Die Aufrufe der Friedensbewegung zu einem zivilen, solidarischen, demokratischen und ökologischen Europa sind nicht Ausdruck der Orientierungslosigkeit und weisen schon gar nicht darauf hin, dass Europa links liegen gelassen wird, sondern zeigt deutlich, wie wir uns das Zusammenleben in Europa wünschen.
Die These von der friedlichen EU ist haltlos, sie zeugt vom Verharren in der Denke des neuen Krieges. Sie ist gefährlich. Durch bewusste Fehlinformation und Verschweigen über den tatsächlichen Inhalt von offizieller Seite wird versucht, ein Projekt durchzupeitschen, dass den Interessen der Bürger entgegen läuft. Ein Kerneuropa – in Form einer „ständigen strukturierten Zusammenarbeit“ wird erst mit der Verfassung und den darin enthaltenen Protokollen geschaffen, wo Frankreich und Großbritannien zusammen mit Deutschland, den militärischen Führungszirkel bilden.

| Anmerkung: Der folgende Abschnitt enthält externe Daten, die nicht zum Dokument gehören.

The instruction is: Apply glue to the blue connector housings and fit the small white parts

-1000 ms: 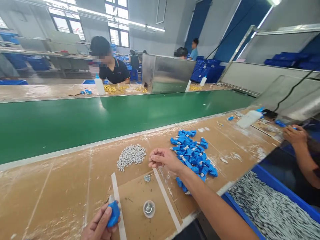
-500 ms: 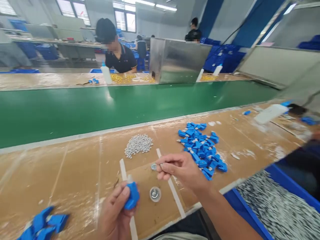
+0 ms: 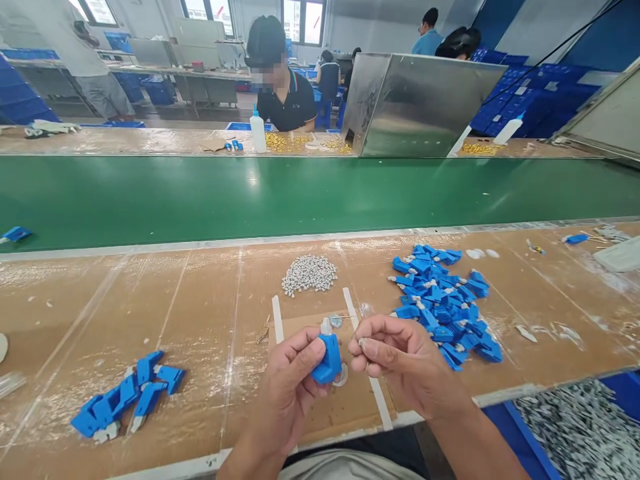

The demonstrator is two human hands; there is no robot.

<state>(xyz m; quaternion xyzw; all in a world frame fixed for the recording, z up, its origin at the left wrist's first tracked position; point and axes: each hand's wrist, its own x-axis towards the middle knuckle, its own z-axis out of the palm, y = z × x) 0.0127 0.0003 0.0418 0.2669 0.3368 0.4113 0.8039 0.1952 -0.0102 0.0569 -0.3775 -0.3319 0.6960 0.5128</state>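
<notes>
My left hand (image 3: 295, 373) is closed around a blue plastic piece with a whitish tip (image 3: 327, 357), held tip up above the work mat. Close to its right, my right hand (image 3: 395, 353) pinches thumb and fingers together; something tiny and pale shows at the fingertips, too small to name. Behind the hands, a thin stick (image 3: 345, 316) lies across a small clear blob (image 3: 335, 322). A small round clear dish (image 3: 343, 376) is partly hidden behind the left hand's piece. Farther back lies a heap of small grey pellets (image 3: 310, 274).
To the right is a large pile of blue pieces (image 3: 440, 300); a smaller group (image 3: 135, 390) lies left. White strips (image 3: 277, 320) edge the mat. Beyond runs a green belt (image 3: 300, 200), with a co-worker (image 3: 290, 100) across it. A blue bin (image 3: 520, 440) of grey parts stands lower right.
My left hand has brought the blue piece up and right, over the mat. My right hand has drawn back from the clear blob and now faces it. The view has turned left.
</notes>
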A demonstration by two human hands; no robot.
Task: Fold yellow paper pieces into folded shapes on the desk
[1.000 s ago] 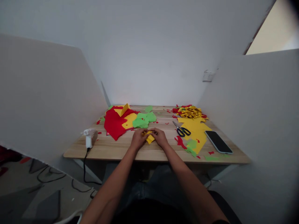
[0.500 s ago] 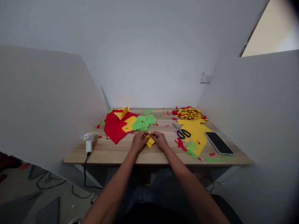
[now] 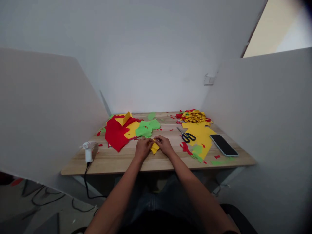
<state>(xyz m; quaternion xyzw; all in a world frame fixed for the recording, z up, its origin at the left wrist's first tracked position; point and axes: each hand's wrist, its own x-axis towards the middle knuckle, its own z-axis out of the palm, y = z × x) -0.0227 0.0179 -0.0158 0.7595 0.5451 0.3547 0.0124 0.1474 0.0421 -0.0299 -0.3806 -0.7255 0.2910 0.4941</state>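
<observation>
Close to the table's front edge, a small yellow piece of felt or paper [image 3: 155, 148] is pinched between my two hands. My left hand [image 3: 143, 148] is closed on its left side, fingertips at the upper edge. My right hand [image 3: 164, 145] grips it from the right, and the fingertips of both hands nearly meet. The fingers hide most of its upper part. Just beyond my hands lie green cut pieces [image 3: 147, 128].
Red sheets [image 3: 117, 134] and yellow ones lie at left, behind a white corded glue gun [image 3: 88, 153]. To the right are dark-handled scissors [image 3: 187, 136], a yellow sheet [image 3: 201, 131], a phone [image 3: 223, 145] and a heap of yellow pieces [image 3: 194, 116]. White panels flank the table [image 3: 109, 162].
The whole view has shifted slightly, so the table sits a little further left. Both hands stay on the yellow piece, with only small finger movement.
</observation>
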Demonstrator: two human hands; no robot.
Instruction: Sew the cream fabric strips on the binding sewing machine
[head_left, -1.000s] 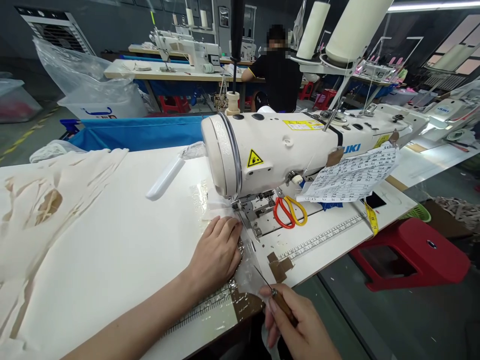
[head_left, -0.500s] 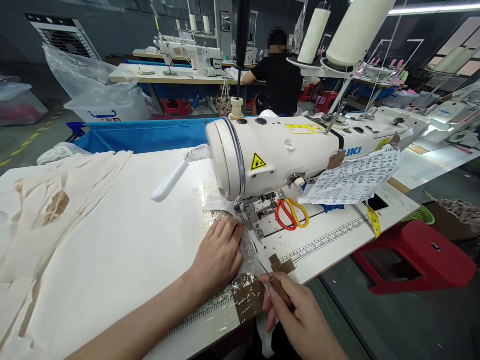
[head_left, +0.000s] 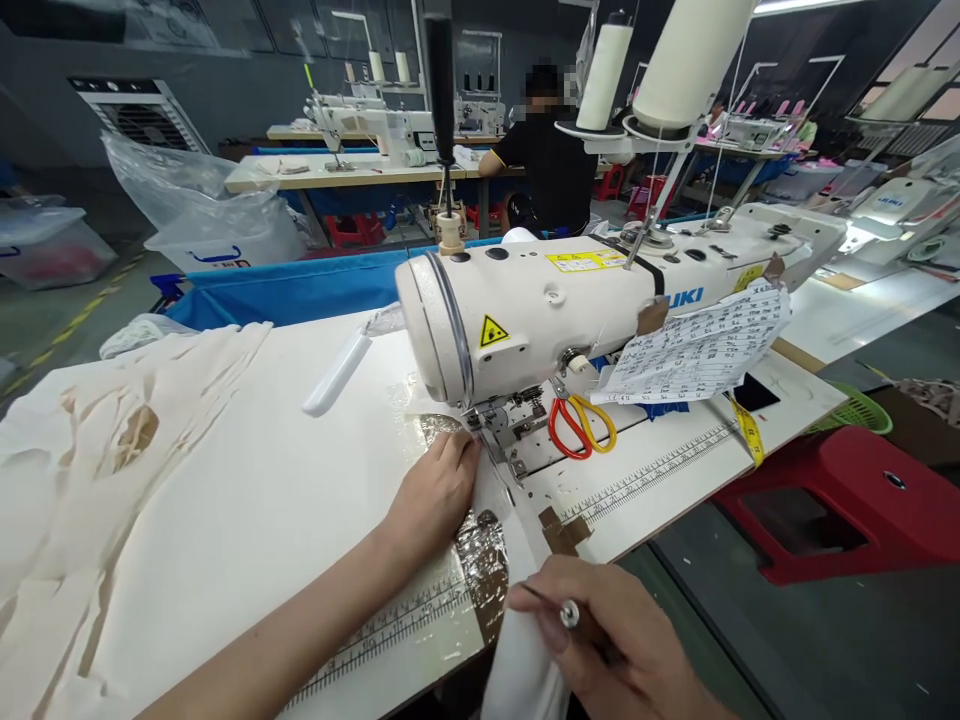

– Mit Artikel I-3 Absatz 1: „Ziel der Union ist es, den Frieden, ihre Werte und das Wohlergehen ihrer Völker zu fördern.“ wird nicht die Förderung des Friedens allgemein zum obersten Ziel gemacht, lediglich innerhalb der EU-Grenzen soll dieser Frieden gelten. Zum obersten Ziel wird gemacht (Absatz 2): „Die Union bietet ihren Bürgerinnen und Bürgern einen Raum der Freiheit, der Sicherheit und des Rechts ohne Binnengrenzen und einen Binnenmarkt mit freiem und unverfälschtem Wettbewerb.“ Hier wird ein Wirtschaftsmodell in Verfassungsrang erhoben, ohne Alternativen zu zu lassen.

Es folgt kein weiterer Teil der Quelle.